The European Medicines Agency (EMA) reports that AAHS was introduced without any prelicensure safety evaluation.

TITLE

Was amorphous aluminium hydroxyphosphate sulfate adequately evaluated before authorisation in Europe?

CITATION

Petersen SB, Gluud C; Was amorphous aluminium hydroxyphosphate sulfate adequately evaluated before authorisation in Europe?
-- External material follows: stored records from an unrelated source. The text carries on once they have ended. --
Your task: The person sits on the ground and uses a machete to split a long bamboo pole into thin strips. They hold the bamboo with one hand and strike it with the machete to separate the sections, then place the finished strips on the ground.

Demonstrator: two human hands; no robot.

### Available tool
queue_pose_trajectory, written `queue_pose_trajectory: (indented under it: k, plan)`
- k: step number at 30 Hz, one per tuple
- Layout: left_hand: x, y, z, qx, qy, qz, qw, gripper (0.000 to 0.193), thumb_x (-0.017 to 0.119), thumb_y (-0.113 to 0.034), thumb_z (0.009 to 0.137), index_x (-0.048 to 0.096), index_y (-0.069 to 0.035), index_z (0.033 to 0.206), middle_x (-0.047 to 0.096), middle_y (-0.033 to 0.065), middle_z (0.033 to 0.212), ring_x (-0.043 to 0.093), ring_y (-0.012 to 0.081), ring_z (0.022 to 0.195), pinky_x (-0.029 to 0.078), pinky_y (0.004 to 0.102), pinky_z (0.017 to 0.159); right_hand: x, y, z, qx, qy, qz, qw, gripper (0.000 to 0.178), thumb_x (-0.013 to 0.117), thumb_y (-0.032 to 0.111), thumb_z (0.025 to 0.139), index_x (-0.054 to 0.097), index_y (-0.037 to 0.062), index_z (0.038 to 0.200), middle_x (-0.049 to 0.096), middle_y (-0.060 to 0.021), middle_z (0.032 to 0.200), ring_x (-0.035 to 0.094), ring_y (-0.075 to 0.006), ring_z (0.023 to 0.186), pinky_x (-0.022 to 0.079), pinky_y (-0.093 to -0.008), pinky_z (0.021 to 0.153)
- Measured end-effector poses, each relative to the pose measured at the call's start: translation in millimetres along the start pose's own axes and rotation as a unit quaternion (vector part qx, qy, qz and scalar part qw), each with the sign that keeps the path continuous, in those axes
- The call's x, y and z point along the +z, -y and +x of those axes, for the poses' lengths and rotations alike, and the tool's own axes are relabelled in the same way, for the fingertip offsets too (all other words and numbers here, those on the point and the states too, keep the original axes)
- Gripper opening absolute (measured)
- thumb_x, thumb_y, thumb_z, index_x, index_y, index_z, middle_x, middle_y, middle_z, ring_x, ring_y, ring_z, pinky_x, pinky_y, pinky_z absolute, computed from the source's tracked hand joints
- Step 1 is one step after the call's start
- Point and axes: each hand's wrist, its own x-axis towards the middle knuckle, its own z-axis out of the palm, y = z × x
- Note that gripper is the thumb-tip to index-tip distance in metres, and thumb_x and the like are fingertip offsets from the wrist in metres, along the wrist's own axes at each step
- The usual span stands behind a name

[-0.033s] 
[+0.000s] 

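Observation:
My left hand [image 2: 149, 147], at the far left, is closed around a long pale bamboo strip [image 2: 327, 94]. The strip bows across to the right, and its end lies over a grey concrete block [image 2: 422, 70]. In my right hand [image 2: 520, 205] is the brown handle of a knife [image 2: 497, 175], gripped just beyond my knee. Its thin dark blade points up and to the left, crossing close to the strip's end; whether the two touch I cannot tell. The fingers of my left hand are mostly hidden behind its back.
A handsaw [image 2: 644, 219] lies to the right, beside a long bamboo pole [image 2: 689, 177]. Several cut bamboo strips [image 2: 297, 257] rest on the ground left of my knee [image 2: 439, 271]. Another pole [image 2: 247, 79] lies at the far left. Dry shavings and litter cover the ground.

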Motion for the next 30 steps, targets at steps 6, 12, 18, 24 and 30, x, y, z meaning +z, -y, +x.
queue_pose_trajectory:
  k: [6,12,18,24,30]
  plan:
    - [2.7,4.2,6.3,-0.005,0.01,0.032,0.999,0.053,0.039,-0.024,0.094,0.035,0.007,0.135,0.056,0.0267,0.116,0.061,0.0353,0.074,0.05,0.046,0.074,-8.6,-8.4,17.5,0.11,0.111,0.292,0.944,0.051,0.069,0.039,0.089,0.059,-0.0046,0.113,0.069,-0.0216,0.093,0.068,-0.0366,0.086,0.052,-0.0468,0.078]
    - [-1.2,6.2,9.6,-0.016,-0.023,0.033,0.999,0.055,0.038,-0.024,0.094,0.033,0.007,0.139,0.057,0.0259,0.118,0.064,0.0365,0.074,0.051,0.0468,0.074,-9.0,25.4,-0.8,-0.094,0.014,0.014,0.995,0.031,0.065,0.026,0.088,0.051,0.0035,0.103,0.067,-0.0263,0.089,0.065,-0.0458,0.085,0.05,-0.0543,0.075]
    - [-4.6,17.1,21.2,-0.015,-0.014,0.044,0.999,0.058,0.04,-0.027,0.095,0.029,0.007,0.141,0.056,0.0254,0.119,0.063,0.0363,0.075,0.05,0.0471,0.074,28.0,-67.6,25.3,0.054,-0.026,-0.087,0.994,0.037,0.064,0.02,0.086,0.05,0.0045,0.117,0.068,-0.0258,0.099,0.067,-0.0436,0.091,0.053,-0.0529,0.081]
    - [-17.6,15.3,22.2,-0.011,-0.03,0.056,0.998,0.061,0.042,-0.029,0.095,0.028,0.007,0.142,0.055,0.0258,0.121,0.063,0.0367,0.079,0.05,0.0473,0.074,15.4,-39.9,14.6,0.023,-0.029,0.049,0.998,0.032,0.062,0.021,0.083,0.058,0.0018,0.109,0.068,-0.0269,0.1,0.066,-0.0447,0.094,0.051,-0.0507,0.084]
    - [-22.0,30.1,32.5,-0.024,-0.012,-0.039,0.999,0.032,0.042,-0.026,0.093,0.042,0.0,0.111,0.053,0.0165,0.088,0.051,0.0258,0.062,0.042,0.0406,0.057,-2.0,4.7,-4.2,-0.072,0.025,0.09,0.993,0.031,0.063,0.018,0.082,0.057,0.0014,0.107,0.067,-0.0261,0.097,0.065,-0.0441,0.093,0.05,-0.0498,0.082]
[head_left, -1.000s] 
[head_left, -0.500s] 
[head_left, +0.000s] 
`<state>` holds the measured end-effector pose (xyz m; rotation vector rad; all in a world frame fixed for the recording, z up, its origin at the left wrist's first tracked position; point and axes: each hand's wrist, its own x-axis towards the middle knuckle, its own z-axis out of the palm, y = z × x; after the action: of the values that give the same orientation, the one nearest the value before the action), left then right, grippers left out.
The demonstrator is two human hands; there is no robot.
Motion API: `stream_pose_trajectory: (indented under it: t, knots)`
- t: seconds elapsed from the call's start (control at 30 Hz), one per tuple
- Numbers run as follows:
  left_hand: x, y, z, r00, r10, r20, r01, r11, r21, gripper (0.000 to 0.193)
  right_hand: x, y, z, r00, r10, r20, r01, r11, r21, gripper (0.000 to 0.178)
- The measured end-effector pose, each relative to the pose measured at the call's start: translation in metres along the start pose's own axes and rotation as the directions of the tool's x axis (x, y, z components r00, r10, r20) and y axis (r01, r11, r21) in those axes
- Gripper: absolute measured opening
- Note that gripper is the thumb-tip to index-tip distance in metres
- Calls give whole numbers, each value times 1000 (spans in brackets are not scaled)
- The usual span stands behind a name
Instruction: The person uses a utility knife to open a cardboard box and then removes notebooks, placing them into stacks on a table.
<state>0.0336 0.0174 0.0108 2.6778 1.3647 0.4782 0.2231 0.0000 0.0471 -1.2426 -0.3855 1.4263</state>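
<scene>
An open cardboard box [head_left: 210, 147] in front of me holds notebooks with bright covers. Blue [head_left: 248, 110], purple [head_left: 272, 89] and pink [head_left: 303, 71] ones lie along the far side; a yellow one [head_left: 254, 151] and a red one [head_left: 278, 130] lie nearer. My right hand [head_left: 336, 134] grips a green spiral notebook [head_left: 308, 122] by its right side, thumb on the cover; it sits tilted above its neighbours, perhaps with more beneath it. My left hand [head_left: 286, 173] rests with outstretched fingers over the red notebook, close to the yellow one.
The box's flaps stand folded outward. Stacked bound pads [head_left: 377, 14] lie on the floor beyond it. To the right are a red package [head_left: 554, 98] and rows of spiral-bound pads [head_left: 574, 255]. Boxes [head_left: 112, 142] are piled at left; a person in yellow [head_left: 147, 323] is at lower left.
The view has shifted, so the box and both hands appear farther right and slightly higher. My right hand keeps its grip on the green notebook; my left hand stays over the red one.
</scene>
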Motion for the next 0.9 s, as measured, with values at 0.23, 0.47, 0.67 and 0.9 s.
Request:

BMJ Evidence-Based Medicine Published Online First: 06 August 2020. doi: 10.1136/bmjebm-2020-111419

SUMMARY

The Merck Sharp & Dohme Corp aluminium adjuvant ‘amorphous aluminium hydroxyphosphate sulfate’ (AAHS), primarily used in the Gardasil vaccines against human papilloma virus, has been criticised for lack of evidence for its safety. Documentation from Danish authorities and answers from the European Medicines Agency (EMA) suggest that AAHS may not have been sufficiently evaluated. Documentation from the Danish Medicines Agency shows discrepancies in the trial documents of two prelicensure clinical trials with Gardasil in 2002 and 2003. For both trials, the Agency seems to have authorised potassium aluminium sulfate as the adjuvant and not AAHS. In addition, the participants in the trial launched in 2002 were informed that the comparator was saline, even though the comparator was AAHS in an expedient consisting of L-histidine, polysorbate-80, sodium borate and sodium chloride. According to the EMA, AAHS was first introduced in Europe in 2004 as the adjuvant in Procomvax, a vaccine against the hepatitis B virus and Haemophilus influenza type b. The EMA reports that AAHS was introduced without any prelicensure safety evaluation. The adjuvant is described by the company to be both physically and functionally distinct from all other previously used aluminium adjuvants. There is a need for rigorous evaluation of benefits and harms of the adjuvant AAHS.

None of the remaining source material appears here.